I remain current with up-to-date research and best practices for apraxia through completion of CEU courses and through social media/networking. My clinic is actively involved in the therapy community and we participate in many different community events each year.
I highly value the importance of parent involvement with apraxia treatment. I like to get parent input for selection of target words so that relevant and motivating words can be addressed. Since consistent home practice is an important aspect of treatment for apraxia, I provide parent education and training sessions, as well as a debrief with the parent after each therapy session. As long as the child continues to participate in therapy and is not distracted, parents are welcome to observe portions of intervention sessions in order to learn more about cueing levels and how to help their child. Because I work at a sensory integration clinic, many rooms and gyms in our clinical setting are very open. Any portion of the session that the parent observes must be provided in an individual treatment room due to our clinic policy and HIPAA guidelines.

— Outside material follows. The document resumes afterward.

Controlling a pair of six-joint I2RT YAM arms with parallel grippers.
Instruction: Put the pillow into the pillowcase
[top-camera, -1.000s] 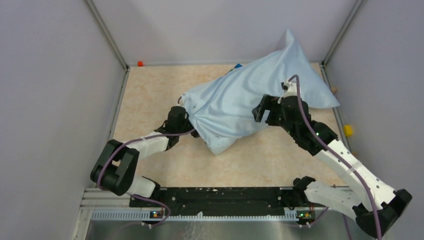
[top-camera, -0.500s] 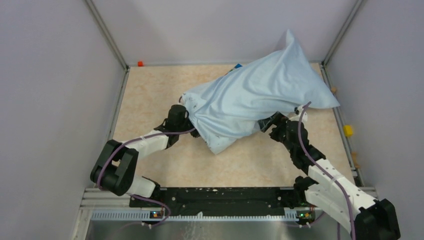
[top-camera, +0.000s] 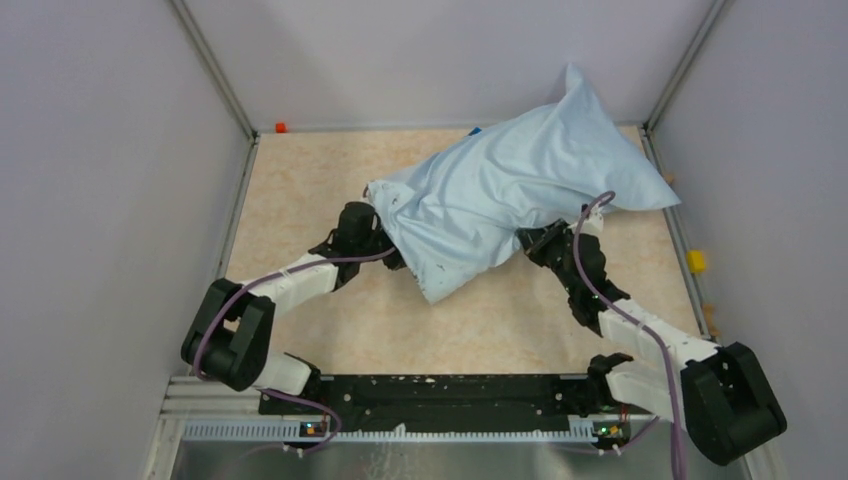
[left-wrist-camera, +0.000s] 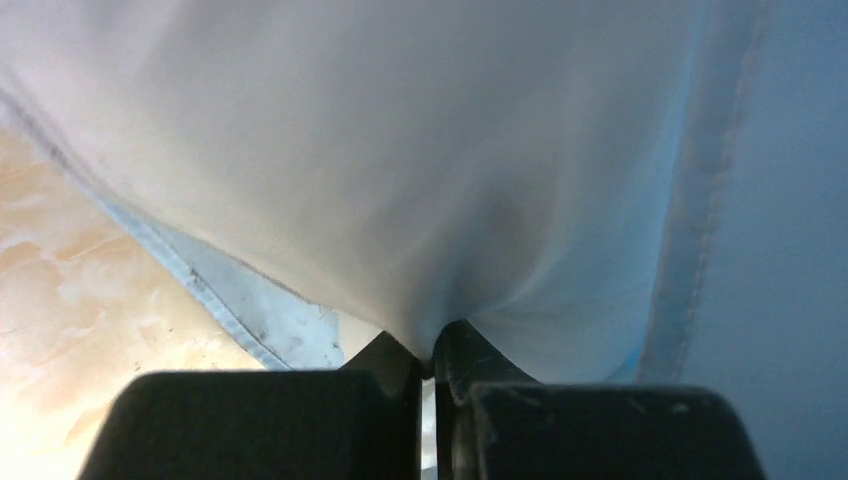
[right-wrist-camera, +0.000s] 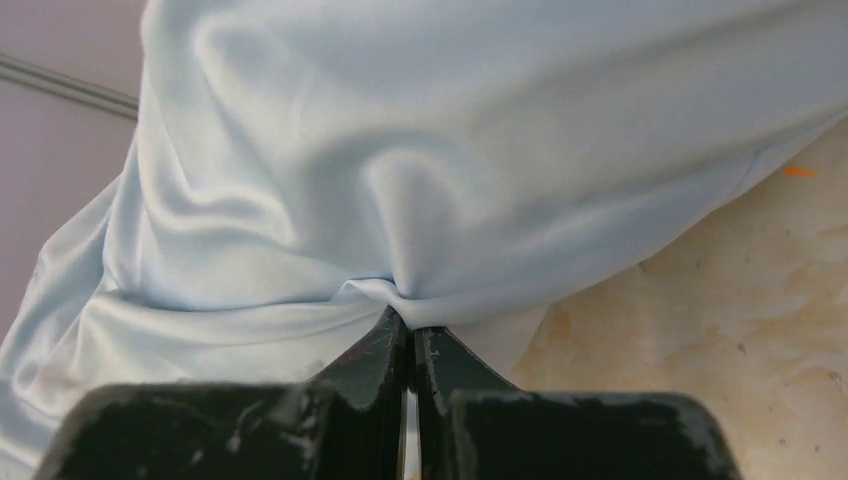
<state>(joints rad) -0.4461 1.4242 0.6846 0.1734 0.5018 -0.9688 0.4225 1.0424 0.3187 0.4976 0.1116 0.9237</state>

Low-tech and high-tech AAC can be used to repair breakdowns in communication and increase the child’s language skills while we are improving the motor system through apraxia intervention. At our clinic, we have used low-tech options, such as a core vocabulary board, and high-tech options, such as an AAC app on an iPad or a dedicated communication device, to help increase the child’s communication options and improve his/her ability to interact with the word around him/her. These decisions are based on the child’s individual needs and rate of progress and are made in conjunction with the child’s caregivers. The AAC research supports the use of AAC to build language skills. I have seen steady development of language skills in my patients who access AAC, both those with and without suspected CAS.